Oil prices dipped on Monday after touching two-year highs reached on expectations of improved demand and OPEC producers keeping supply curbs in place.
Prices pulled back early in the session after Chinese data showed the nation's crude oil imports fell to a year's low in May, analysts said.
"That took away some of the enthusiasm that the oil bulls had seen," said Phil Flynn, senior analyst at Price Futures Group in Chicago. "Even though we think it's temporary, it was enough to cause profit taking."
Brent crude hit $72.27 a barrel, its highest since May 2019, but settled 40 cents lower at $71.49 per barrel.
U.S. West Texas Intermediate touched $70 for the first time since October 2018, but settled 39 cents, or 0.56%, lower at $69.23 per barrel.
Investors may have also sold some contracts when WTI hit $70, said Avtar Sandu of Phillips Futures in Singapore, using that round number as an opportunity to take profits.
Crude has risen for the past two weeks, with Brent up by 38% this year and WTI has rising 43%, helped by the beginnings of recovery from pandemic-related demand disruptions as well as supply curbs by the Organization of the Petroleum Exporting Countries and allies.

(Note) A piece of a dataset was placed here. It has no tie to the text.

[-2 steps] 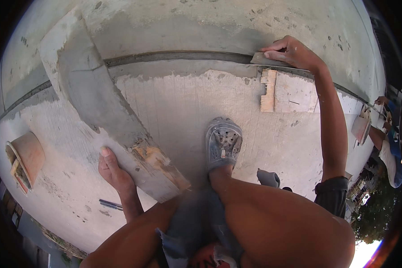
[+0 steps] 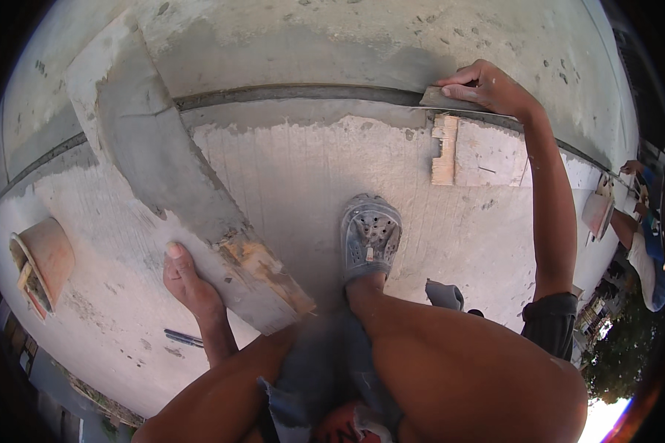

The producer group known as OPEC+ has boosted oil prices by sticking to supply restraints through July. On Monday, OPEC Secretary General Mohammad Barkindo said OPEC+ expects inventories to fall further in coming months.
Analysts expect oil prices to remain buoyant, with pullbacks brief, due to increased global demand following decisions by the United States and Europe to loosen COVID-19 restrictions, while India has begun to ease its latest lockdown.
"With some improvement in the pandemic situation in India and the recovery in the U.S., China and Europe remaining on track, oil should remain a buy on dips," said Jeffrey Halley, analyst at brokerage OANDA.